Second, is “cancel culture” out of control? That, too, depends on several things. Who is the target? A big-name author or musician or filmmaker probably stands to lose little other than their pride. When a lot of people are willing to speak up and remove their support, it can have an impact.

I also wonder what difference it really makes to some other random person if I choose not to read a particular author or watch movies from a certain filmmaker or play music by a specific composer. Is that honestly hurting anyone else? It’s my own choice. Folks may feel I’m somehow missing out, but so be it. I think I can find other media to consume should I choose to “cancel” someone.

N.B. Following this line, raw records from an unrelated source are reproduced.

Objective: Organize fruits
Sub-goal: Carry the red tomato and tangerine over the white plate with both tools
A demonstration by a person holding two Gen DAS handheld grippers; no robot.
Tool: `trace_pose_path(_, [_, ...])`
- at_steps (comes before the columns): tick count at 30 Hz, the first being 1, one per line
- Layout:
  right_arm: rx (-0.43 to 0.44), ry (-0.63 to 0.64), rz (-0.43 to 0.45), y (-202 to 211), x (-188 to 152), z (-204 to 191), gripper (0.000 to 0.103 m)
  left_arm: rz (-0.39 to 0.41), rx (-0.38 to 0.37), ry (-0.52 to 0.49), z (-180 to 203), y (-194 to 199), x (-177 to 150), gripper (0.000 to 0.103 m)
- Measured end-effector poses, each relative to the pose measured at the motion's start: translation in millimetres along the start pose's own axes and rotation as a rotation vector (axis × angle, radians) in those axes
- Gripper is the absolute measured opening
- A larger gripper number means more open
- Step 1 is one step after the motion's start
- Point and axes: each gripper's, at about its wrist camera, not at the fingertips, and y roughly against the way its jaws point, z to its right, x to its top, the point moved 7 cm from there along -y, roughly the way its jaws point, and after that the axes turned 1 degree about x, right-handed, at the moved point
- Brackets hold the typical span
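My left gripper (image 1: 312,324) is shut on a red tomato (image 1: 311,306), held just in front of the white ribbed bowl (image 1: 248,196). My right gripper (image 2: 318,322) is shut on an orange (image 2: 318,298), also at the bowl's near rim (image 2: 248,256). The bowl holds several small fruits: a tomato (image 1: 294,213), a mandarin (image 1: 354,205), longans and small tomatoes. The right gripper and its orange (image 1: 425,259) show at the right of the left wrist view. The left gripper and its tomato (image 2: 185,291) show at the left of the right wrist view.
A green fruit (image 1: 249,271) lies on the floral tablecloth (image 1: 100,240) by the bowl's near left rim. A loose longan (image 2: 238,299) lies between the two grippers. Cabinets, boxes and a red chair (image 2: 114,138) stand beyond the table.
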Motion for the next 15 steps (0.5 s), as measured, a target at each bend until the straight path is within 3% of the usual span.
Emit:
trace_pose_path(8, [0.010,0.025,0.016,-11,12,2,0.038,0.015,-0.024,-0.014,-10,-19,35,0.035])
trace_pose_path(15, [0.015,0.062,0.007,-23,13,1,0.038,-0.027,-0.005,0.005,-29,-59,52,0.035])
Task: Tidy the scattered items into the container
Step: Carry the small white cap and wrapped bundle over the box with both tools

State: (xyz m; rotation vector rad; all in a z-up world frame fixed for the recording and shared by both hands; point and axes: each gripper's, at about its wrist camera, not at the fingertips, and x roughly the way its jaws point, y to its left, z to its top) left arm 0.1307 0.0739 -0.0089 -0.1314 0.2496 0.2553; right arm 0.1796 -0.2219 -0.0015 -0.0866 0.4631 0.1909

The fact is, “cancel culture” is...not really a thing. Sure, there are blasts of people on social media saying it. Yes, it can be upsetting to be “cancelled.” It’s especially hurtful if you’re not anyone big or famous and the community you trusted turns on you. I’ve seen that happen. It’s usually one of two things: the person stood up for their principles, and bigots got mad; or they made a mistake and people took it personally. Small-time stuff tends to blow over if left alone, though.

And when it’s someone more well-known, then we have to seriously consider whether there’s a good reason for not consuming that person’s work. I’ve disengaged from things I feel uncomfortable continuing to support when there’s solid evidence of their bad behavior. In other cases, I’ve done diligent research to uncover how things started. And I’ve taken into consideration times when a fandom itself is highly problematic and toxic.

Ultimately, we are responsible for our own choices. It’s our job when these things crop up to listen to the people who are most harmed by an artist’s ideology. Then it’s our place to make responsible, informed decisions on how we plan to respond or engage going forward.

I know that doesn’t provide a clear, unambiguous answer. People are complex, and there is no one-size-fits-all-situations solution. The best we can do is keep learning, keep moving toward greater compassion and understanding. That should always be what guides us in making choices about what we consume.